I have tried using this keyboard and mouse keyboard on a laptop in the same room where my router is and also in another room. I did not personally experience any of the issues. *Maybe *they vary from router-to-router. I have ZTE ZXDSL 531B Router which I got with my BSNL Connection and it works fine with my wireless keyboard combo. I have even tried moving mouse from other room and i could see the mouse cursor on the screen moving. So it does work. Anyways I don't think you'll ever need to type from such a far distance, will you? And I'm typing this with my new keyboard. And I saw the review you are referring to. The reviewer is not a "certified" buyer as per flipkart. Anyways you can have a look at some of the Microsoft Wireless keyboard combos too. I prefer logitech anyday. I used my previous Logitech Keyboard for more than 6 years flat. I didn't have a happy experience with my microsoft mouse because it used to have an irritating clicking sound ; not a smooth clicking sound I used to get with my logitech mouse. It could vary from product-to-product though. 
Sadly, not enough research is being done for keyboards and mouse while all the other peripherals get analyzed extensively.


----------



## Vyom (Jan 19, 2013)

The Conqueror said:


> I have tried using this keyboard and mouse keyboard on a laptop in the same room where my router is and also in another room. I did not personally experience any of the issues. *Maybe *they vary from router-to-router. I have ZTE ZXDSL 531B Router which I got with my BSNL Connection and it works fine with my wireless keyboard combo. I have even tried moving mouse from other room and i could see the mouse cursor on the screen moving. So it does work. Anyways I don't think you'll ever need to type from such a far distance, will you? And I'm typing this with my new keyboard. And I saw the review you are referring to. The reviewer is not a "certified" buyer as per flipkart. Anyways you can have a look at some of the Microsoft Wireless keyboard combos too. I prefer logitech anyday. I used my previous Logitech Keyboard for more than 6 years flat. I didn't have a happy experience with my microsoft mouse because it used to have an irritating clicking sound ; not a smooth clicking sound I used to get with my logitech mouse. It could vary from product-to-product though.
> Sadly, not enough research is being done for keyboards and mouse while all the other peripherals get analyzed extensively.
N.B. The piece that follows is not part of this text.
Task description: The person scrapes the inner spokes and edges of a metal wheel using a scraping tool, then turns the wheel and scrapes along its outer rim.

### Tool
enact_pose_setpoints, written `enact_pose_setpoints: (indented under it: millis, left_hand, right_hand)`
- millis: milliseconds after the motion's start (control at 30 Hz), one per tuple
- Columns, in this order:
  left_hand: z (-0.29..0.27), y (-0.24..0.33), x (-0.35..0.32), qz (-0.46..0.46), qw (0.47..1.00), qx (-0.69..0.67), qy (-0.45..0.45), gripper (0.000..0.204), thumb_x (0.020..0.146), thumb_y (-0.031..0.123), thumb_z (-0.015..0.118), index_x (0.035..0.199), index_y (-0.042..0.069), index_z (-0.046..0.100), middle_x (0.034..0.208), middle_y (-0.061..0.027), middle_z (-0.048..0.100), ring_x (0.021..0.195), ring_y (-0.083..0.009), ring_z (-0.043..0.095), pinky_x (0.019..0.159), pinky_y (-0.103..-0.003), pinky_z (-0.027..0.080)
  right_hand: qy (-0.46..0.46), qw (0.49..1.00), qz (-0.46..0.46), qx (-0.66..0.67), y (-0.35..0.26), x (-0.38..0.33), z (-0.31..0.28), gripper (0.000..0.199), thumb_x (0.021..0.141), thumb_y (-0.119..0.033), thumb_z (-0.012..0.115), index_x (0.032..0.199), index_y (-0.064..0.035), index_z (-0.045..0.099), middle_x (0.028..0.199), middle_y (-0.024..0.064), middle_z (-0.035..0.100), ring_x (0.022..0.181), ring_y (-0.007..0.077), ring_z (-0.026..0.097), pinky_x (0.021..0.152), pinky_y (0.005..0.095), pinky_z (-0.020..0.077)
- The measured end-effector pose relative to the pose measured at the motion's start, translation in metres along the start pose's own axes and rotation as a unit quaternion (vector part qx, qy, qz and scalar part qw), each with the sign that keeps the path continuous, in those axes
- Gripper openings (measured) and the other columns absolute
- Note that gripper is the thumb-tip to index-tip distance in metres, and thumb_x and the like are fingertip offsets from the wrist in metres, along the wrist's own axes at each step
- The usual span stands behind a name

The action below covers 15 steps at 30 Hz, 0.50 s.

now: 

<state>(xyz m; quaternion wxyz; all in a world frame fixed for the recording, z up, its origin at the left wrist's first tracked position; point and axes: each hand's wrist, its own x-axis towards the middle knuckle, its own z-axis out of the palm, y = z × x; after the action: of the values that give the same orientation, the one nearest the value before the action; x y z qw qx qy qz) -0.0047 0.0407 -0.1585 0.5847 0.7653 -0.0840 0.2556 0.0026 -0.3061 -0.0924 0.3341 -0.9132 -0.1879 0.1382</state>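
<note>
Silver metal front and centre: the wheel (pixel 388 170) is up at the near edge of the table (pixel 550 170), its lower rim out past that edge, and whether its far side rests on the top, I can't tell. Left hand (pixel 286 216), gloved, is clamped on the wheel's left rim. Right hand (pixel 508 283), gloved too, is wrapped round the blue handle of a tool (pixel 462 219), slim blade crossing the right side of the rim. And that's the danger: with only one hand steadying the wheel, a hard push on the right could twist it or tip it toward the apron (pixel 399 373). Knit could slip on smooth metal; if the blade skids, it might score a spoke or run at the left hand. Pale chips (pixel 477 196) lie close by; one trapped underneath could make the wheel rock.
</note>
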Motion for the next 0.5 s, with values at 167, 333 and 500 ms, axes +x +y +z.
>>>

Well, the reviewer mentioned some keys-strokes getting missed sometimes. Which is something which can only be found out with extensive testing. But you are right about being the reviewer a non-certified buyer. None of the other reviewer seems to mention this con.
As for Microsoft mouse, yeah I have used one of my friends Microsoft Desktop 500 combo. It seemed harder to press. 

But I think I don't need a wireless combo, since I don't plan to use my PC sitting much further away from it anyway. And instead planning to buy this economical Mechanical keyboard from TVS: TVS-e Gold Black USB 2.0 Keyboard - TVS-e: Flipkart.com. Which is the same price as was that combo! This keyboard seems a great buy since typing is my foremost requirement!


----------



## The Conqueror (Jan 19, 2013)

TVS keyboard is awesome. It will stay on for decades. The only drawback is its very heavy and the keys make noises(this I heard from reviews; please research on this)
And there is a HP Mechanical keyboard which is half the price of TVS keyboard. Maybe it makes more noise. Have a look here too : HP Mechanical Keyboard FF861AA or TVS Gold ?
*
Here is something worth reading : Mechanical Keyboard Guide*


----------



## Vyom (Jan 19, 2013)

Well, I am aware of the fact that mechanical keyboardss are heavy and makes noise. That's why I was reluctant to buy one at first. 
But my need and desire for one supercedes the cons of having it. So I shall buy a mech keyboard this time.

I will have to look for them in local market though, since TVS Gold is out of stock in FK, and HP one is not even mentioned on their site.

Thanks for that informative link. It had a lot of information on mechanical kb's. Too much in fact!


----------



## The Conqueror (Jan 19, 2013)

Vyom said:


> Well, I am aware of the fact that mechanical keyboardss are heavy and makes noise. That's why I was reluctant to buy one at first.
> But my need and desire for one supercedes the cons of having it. So I shall buy a mech keyboard this time.
> 
> I will have to look for them in local market though, since TVS Gold is out of stock in FK, and HP one is not even mentioned on their site.
> ...



You're welcome.  Do let me know once you get a new keyboard...


----------



## Vyom (Jan 27, 2013)

So, I was confused between Logitech MK 320 Wireless combo and TVS Gold Mechanical KB.
Bought TVS in the end.  Costed me Rs 1450 from local market. I think its a good deal considering that it was about Rs. 1795 at Flipkart. 

Here is it: 

*i.minus.com/j9EHTzWmncYXI.jpg

Not able to set the Rupee symbol installation though. When I type rupee symbol in MS Word it comes with a ^ sign. When I select Rupee font then it shows proper symbol. But when I type here on TDF, it still shows ^. 
Anyway, I am loving this keyboard. It does makes sound and space bar is a bit too hard to press. But its fun to type on rest of the keys.


----------